Closed rebeccacremona closed 1 year ago
A little unexpected that the default
didn't kick in: to be investigated.
Update: I believed from my initial review of the emails about this error that a problem was happening for API users. That's incorrect.
We saw fewer than a dozen integrity errors like the above, a few for each kind of user (GUI users at perma.cc/api/v1, API users at api.perma.cc authing via headers, API users at api.perma.cc authing via the querystring).... all at 11:27AM on November the 18th. That was right at the very tail end of a deployment where the default-to-screenshot feature was introduced:
So here's what I'm pretty sure happened.
Somehow or other, the database got migrated and the new non-nullable column was added.... but a few lingering requests somehow were processed using the old application code in the meantime (Django supplies default values via the python, not by designating a default value for the column at the db level).

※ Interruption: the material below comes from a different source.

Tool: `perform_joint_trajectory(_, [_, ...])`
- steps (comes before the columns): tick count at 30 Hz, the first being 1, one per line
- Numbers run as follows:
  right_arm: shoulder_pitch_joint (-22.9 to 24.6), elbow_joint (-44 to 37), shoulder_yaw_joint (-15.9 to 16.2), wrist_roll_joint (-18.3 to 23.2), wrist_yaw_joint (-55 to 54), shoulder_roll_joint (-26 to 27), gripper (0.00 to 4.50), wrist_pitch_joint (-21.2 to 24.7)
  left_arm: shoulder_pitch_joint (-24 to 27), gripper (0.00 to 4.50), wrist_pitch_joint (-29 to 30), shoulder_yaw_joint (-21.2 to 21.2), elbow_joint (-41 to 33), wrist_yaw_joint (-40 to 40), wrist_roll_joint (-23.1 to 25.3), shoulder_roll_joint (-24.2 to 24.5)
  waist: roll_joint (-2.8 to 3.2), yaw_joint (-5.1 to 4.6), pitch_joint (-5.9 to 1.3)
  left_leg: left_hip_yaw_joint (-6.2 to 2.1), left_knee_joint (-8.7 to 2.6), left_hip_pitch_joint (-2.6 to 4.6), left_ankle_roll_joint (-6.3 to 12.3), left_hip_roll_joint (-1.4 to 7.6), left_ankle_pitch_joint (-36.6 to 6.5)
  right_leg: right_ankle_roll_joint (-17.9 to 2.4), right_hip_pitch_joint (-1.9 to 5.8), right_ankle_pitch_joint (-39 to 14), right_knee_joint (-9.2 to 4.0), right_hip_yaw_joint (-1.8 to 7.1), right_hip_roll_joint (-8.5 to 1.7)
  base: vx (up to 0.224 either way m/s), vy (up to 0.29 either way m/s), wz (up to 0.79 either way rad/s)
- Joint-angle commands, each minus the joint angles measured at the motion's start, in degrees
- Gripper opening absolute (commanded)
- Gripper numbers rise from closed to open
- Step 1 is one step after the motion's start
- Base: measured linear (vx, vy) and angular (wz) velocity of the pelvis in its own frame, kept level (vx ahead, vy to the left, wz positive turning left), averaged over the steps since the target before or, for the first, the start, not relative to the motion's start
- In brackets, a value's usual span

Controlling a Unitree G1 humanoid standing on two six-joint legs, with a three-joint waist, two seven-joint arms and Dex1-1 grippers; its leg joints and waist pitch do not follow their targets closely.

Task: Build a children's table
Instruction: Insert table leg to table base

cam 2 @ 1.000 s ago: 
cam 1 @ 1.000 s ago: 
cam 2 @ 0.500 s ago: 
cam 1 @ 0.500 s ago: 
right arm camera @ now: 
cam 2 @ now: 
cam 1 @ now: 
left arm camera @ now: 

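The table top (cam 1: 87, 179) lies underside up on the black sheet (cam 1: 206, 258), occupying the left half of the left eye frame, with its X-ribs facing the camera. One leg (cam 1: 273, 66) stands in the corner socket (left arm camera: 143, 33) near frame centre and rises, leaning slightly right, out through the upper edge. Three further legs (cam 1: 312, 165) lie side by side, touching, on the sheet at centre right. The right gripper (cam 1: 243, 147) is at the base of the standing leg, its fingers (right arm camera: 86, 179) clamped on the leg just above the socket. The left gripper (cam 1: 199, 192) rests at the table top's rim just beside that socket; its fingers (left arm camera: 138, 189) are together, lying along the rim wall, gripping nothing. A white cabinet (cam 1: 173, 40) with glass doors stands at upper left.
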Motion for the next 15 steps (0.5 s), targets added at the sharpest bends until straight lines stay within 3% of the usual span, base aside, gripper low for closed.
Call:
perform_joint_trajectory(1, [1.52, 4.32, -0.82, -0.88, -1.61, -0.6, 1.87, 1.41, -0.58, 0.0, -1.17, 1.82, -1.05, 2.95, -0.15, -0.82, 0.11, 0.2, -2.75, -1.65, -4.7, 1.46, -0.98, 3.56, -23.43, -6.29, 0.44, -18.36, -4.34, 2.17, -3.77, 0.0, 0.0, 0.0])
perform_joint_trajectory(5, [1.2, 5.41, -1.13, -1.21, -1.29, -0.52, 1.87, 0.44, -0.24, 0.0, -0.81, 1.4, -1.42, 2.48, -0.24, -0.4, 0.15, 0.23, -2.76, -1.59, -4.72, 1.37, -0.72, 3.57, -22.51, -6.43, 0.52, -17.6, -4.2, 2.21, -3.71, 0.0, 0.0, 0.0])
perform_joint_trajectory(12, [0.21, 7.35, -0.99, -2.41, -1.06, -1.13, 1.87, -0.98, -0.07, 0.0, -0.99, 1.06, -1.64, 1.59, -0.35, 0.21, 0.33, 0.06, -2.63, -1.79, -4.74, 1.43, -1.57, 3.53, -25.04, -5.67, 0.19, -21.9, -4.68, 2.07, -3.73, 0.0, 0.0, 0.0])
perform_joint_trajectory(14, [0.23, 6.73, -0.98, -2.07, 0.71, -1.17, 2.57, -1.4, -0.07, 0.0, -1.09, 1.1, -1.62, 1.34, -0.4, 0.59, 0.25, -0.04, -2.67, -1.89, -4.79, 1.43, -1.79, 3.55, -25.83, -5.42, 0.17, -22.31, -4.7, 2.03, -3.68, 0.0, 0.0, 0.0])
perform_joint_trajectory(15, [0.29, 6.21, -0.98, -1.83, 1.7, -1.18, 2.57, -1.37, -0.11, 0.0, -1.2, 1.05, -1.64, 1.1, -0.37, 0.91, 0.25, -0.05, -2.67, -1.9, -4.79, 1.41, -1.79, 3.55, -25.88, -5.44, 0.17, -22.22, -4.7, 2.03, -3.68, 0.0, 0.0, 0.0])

We enter maintenance mode as the first step of a deployment, preventing additional requests, but what happens to requests that are already in-flight is a bit of a mystery to me. This suggests that uwsgi continued with the already in-flight requests normally, and then, after it got bounced, picked up new requests with the new code as expected... and in this case, the DB migration was fast enough that the in-flight requests talked to the migrated DB.
How about that.
It hasn't happened again since, and I can't reproduce.
Bringing to @bensteinberg's attention, in case we want to think about implications for deployment strategies, but also closing as #wontfix.